EPOCH-MAKING changes have vastly reshaped our world. The structure of the world economy has been transformed beyond recognition.

The information revolution and media explosion have expanded our consciousness about ourselves and the society and world we live in. There is a much greater awareness of opportunities for self-fulfilment and what is inhibiting this — denial of justice, lack of empowerment, economic disparities, etc. The domestic and the international order are under challenge.

Consciousness has risen not only about the future but also the past; about modernity as well as tradition inciting cultural wars, competing visions of religion and fierce nationalism.

Leaderships all over the world have been under pressure to revise national policies to bring them in line with these seminal changes. The priority is to meet growing aspirations for a better life by exploiting new opportunities and safeguarding political and social stability from grave new threats especially those from within.

There is a greater sensitivity towards the relationship between the internal order and foreign policy and enhanced economic focus in international relations. Many countries have come a long way in adjusting to the new world with innovative and bold foreign policies like our two neighbours China and India whose leaderships have been well ahead of the curve. As for us, we are sadly on the other end of the spectrum, regressing or standing still.

Our foreign policy is still trapped in old assumptions about the world, about ourselves and other countries. In some ways, we are still trying to preserve the fiction of the old world. We remain addicted to old alliances.
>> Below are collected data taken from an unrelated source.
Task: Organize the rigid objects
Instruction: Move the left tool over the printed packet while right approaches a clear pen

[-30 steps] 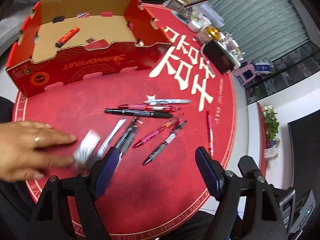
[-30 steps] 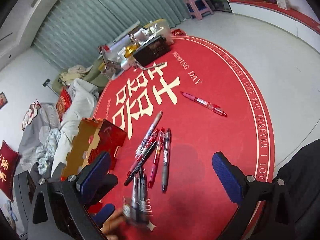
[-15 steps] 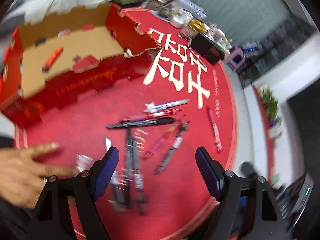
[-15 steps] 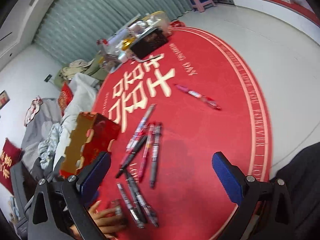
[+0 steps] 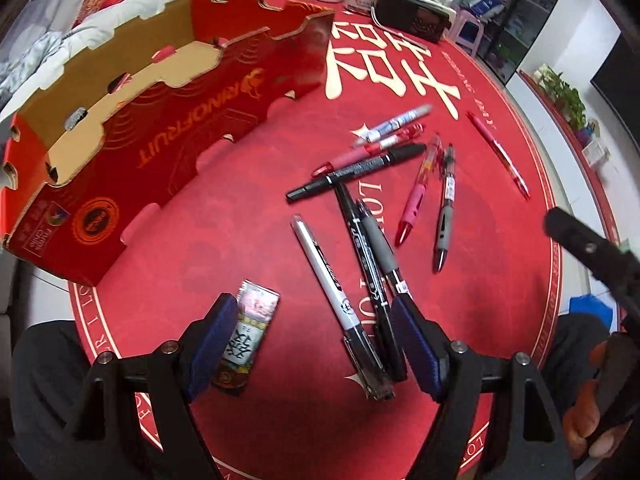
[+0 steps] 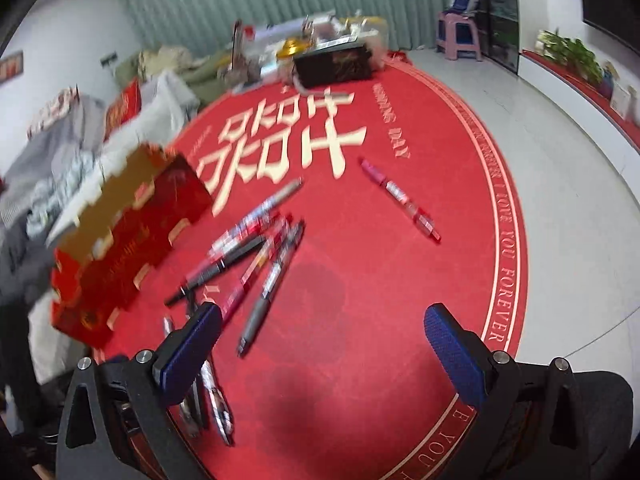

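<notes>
The silver marker (image 5: 326,276) lies on the red mat (image 5: 248,216) between my left gripper (image 5: 316,344) fingers, touching two black pens (image 5: 368,268), with the cardboard tray (image 5: 168,120) well apart. Closing here risks catching several barrels, which could roll or scissor out. Both grippers point steeply down, the right gripper (image 6: 320,348) likewise spread wide and empty.

Pen tips (image 5: 396,354): hidden behind left gripper finger (image 5: 416,344).
Box interior (image 5: 132,80): mostly unseen.
Far clutter (image 6: 320,44): blurred.
</notes>
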The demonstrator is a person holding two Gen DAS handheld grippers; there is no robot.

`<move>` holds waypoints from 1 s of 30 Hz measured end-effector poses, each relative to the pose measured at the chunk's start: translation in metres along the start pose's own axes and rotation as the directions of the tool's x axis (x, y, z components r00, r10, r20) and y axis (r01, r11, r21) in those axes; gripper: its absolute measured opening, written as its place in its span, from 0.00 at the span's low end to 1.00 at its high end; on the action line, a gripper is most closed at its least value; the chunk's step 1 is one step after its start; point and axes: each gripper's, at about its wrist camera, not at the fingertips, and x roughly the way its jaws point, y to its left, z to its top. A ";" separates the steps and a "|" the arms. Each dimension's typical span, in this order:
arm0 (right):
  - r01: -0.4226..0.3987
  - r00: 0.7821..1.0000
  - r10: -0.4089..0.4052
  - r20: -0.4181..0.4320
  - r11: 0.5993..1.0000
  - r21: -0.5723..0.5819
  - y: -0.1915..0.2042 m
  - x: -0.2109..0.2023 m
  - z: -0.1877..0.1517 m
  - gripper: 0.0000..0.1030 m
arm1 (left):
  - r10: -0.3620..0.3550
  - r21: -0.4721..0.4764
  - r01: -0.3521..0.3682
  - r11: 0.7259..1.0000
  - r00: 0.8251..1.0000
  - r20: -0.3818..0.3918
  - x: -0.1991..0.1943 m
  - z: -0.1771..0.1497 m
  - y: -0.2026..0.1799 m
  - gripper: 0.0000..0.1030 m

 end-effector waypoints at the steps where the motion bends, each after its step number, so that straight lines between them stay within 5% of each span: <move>1: 0.020 1.000 -0.020 -0.017 1.000 -0.007 -0.001 0.004 -0.001 0.99 | -0.004 -0.002 0.004 1.000 1.000 -0.006 0.002 0.000 0.000 0.79; 9: 0.083 0.996 -0.084 -0.020 0.996 -0.041 -0.002 0.013 0.006 0.99 | 0.038 -0.023 -0.038 0.999 0.999 0.000 0.004 0.003 0.000 0.79; 14: 0.099 0.994 -0.102 -0.045 0.993 -0.066 0.004 0.022 0.011 0.99 | 0.055 -0.061 -0.055 0.997 0.998 -0.005 0.003 0.005 0.006 0.61; 20: 0.112 0.987 -0.121 -0.105 0.990 -0.087 0.013 0.042 0.014 0.99 | 0.063 -0.097 -0.064 0.993 0.998 -0.016 0.006 0.007 0.014 0.61; 24: 0.140 0.985 -0.151 -0.082 0.983 -0.119 0.024 0.049 0.015 0.99 | 0.053 -0.134 -0.058 0.989 0.998 -0.035 0.011 0.005 0.023 0.52; 25: 0.137 0.985 -0.148 -0.083 0.982 -0.130 0.027 0.051 0.015 0.97 | 0.052 -0.134 -0.058 0.989 0.998 -0.042 0.010 0.005 0.023 0.52; 27: 0.130 0.985 -0.144 -0.098 0.982 -0.139 0.032 0.057 0.016 0.61 | 0.057 -0.130 -0.063 0.989 0.997 -0.043 0.009 0.005 0.022 0.52; 30: 0.120 0.978 -0.137 -0.157 0.986 -0.116 0.034 0.071 0.015 0.55 | 0.077 -0.138 -0.083 0.987 0.996 -0.048 0.009 0.004 0.022 0.52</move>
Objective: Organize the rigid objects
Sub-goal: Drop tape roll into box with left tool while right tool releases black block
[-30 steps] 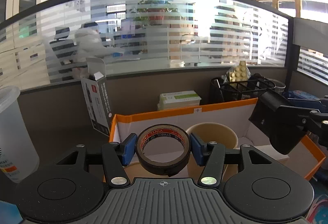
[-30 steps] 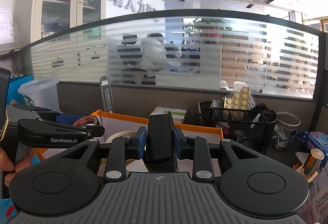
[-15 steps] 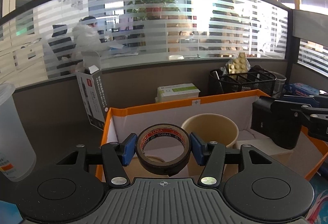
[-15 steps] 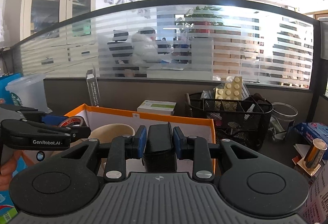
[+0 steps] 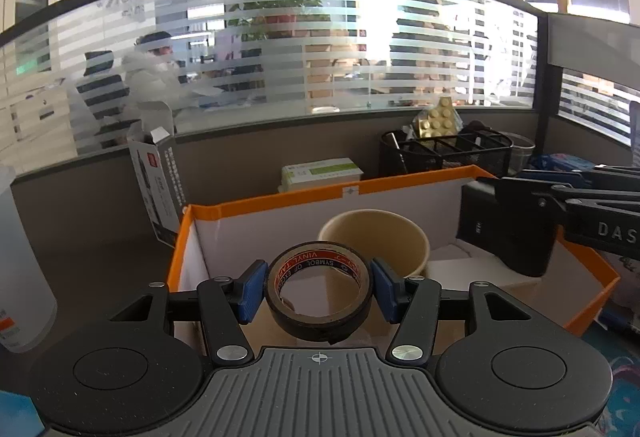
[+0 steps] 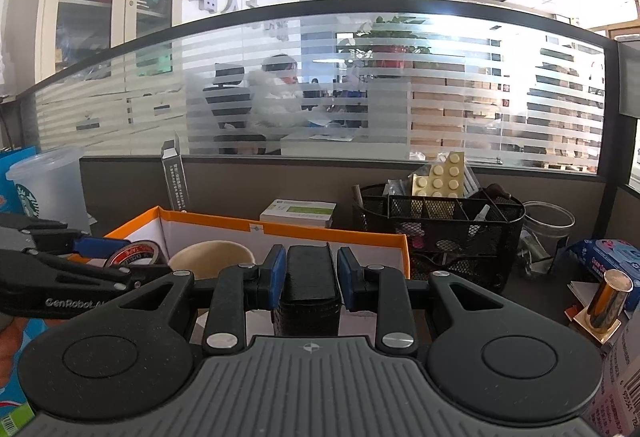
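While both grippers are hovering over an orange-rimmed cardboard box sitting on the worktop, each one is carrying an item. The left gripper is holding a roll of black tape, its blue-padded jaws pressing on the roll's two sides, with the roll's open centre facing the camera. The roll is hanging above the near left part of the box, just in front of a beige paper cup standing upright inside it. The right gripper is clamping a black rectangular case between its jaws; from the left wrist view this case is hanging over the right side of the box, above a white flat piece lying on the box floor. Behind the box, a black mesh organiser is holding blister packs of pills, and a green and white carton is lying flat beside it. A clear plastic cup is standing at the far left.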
Essentially, while everyone was waking up to the new world in the late 1980s and the early 1990s and lapping up new opportunities with the help of appropriate political institutions, economic structures and governance adapted to the globalising world, we were busy launching jihads and trying to revive religious glory.

The damage has been cumulative for which the blame should be shared by both the civilians and the army, but it has been particularly acute during military governments, more so during periods of close US-Pakistan ties conjoined with a symbiotic Pakistan-Saudi relationship especially since 1979.
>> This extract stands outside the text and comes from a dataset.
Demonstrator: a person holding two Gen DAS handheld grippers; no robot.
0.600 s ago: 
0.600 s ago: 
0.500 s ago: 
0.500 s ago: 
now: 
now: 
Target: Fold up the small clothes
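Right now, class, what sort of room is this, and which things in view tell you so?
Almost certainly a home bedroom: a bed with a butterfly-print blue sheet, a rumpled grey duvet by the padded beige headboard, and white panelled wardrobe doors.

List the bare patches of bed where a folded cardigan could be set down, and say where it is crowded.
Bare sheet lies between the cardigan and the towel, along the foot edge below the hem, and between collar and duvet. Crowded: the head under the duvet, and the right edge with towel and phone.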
The army that led these military governments became the sole purveyor of understanding and analysing foreign policy and security challenges. It came to monopolise intelligence, strategic analysis and the political leadership. Indeed, national interests and major foreign policy issues were defined in a way that they were subsumed by the army’s interests — professional, political, strategic and corporate.
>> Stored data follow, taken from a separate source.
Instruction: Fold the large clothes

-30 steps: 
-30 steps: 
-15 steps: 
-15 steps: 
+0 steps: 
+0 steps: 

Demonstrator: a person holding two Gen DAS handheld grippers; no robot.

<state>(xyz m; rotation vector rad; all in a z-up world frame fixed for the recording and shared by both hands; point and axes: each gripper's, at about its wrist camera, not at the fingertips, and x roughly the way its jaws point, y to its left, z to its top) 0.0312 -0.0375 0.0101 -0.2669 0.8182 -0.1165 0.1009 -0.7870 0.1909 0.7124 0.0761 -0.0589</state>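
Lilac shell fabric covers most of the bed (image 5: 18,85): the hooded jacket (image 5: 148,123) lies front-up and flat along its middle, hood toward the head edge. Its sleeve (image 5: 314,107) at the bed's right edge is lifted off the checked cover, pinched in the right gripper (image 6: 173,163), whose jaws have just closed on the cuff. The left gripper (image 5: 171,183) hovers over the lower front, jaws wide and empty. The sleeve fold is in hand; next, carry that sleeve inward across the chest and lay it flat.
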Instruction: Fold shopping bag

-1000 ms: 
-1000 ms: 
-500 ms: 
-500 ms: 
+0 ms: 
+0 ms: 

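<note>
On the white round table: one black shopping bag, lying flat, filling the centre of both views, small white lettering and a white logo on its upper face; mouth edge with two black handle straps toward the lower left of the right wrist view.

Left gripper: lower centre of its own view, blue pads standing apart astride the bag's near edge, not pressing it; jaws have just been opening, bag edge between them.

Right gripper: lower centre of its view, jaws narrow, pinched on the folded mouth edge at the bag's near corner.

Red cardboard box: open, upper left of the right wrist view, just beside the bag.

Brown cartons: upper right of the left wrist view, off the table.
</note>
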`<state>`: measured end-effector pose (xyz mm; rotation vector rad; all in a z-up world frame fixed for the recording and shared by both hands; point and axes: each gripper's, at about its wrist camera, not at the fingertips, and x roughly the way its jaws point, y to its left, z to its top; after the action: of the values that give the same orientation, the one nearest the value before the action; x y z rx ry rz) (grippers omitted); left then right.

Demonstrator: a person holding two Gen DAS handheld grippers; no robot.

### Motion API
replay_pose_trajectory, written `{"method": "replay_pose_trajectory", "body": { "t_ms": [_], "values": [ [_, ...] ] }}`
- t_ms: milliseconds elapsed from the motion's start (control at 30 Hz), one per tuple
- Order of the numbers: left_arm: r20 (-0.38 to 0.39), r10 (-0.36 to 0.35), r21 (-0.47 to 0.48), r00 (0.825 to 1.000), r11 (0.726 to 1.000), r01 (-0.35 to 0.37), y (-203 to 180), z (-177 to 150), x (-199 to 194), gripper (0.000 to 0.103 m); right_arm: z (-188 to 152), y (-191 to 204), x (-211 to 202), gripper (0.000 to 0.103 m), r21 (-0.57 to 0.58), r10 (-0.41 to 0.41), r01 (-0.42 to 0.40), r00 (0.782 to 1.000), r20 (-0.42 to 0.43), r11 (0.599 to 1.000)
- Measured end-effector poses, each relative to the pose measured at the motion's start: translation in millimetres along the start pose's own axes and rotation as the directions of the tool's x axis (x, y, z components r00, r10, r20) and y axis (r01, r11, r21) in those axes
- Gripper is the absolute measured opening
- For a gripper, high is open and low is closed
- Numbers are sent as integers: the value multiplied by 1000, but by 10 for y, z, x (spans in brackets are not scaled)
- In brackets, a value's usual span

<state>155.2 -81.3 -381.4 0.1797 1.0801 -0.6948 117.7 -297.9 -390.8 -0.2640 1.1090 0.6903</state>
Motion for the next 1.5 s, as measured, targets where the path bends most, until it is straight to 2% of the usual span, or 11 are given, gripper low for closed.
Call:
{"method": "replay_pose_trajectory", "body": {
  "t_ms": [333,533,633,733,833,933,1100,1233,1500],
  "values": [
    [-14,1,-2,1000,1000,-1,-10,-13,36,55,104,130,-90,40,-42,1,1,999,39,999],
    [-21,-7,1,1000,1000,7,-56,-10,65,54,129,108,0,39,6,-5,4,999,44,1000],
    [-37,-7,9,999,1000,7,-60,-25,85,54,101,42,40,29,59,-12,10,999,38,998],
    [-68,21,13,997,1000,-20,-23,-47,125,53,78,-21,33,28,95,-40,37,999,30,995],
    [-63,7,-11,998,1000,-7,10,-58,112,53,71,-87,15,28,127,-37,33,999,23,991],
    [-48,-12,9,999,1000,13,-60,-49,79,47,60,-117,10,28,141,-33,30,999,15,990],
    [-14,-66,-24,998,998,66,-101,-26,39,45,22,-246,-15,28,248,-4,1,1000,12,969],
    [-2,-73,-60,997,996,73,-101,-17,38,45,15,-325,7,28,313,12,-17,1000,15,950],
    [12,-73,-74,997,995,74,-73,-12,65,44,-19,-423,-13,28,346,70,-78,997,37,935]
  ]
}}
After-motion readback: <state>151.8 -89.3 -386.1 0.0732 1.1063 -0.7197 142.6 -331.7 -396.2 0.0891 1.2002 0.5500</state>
The army leadership felt comfortable with the unity of analysis as it helped its hold on political power even if the analysis was strategically flawed. The army made sure that its public relations machinery helped insert its worldview and national purpose into the public’s subconscious.

So we had jihad in Afghanistan and Kashmir, the Kargil adventure and alleged nuclear cooperation with North Korea, Iran and Libya, all without the benefit of any strategic analysis or input from the Foreign Office or leaders of public opinion.

And the civilian governments came to adopt the same winning formula to stay in power, i.e. service to Islam, the Kashmir cause and the strategic purposes of the US and Saudi Arabia in return for their bankrolling poor governance. The Foreign Office, too, became pliant. It did what many foreign offices in such systems do. It adopted this regional and worldview as it own, gave it a nationalist gloss, couched it in soaring rhetoric and excelled in operationalising it.

Cosmetic visits and empty UN resolutions became false icons of success. To be fair, for the attainment of nuclear capability and maintenance of a fairly professional army that has provided a modicum of security to an insecure population, the army does deserve some credit. But its fixed and unchanging position on India and political ambitions have come to impose an intolerable cost on the nation.

In this new world, we have not made new friends; and in fact have new enemies. To a degree, the whole world has come to see us, if not as an enemy at least as a threat. And our friends are treating us not only as allies but also as targets. Yes, relations with China enjoyed a national consensus and remain a success story to this day but largely because the Chinese laid down the terms of engagement and drew up broad parameters.

They did it so shrewdly that it gave Pakistan an illusion of being an equal partner. But wherever we were given a free hand in a relationship, like that with the US, we mismanaged it especially by overselling ourselves — ably assisted by Washington. And we paid for it dearly as we did for our friendship with Saudi Arabia.

Domestic and foreign policies are essentially an extension of each other. Very little has changed in our domestic power structure, civil military relations or way of governing. That is why our foreign policy, that has been designed to serve this dynamic, remains the same. The entire spectrum, domestic and external, defence and foreign policy, ought to be rebalanced if we are to progress as a nation. As Stephen Cohen has aptly said “Pakistan needs a new organising idea”.

The writer, a former ambassador, teaches at Georgetown and Johns Hopkins University.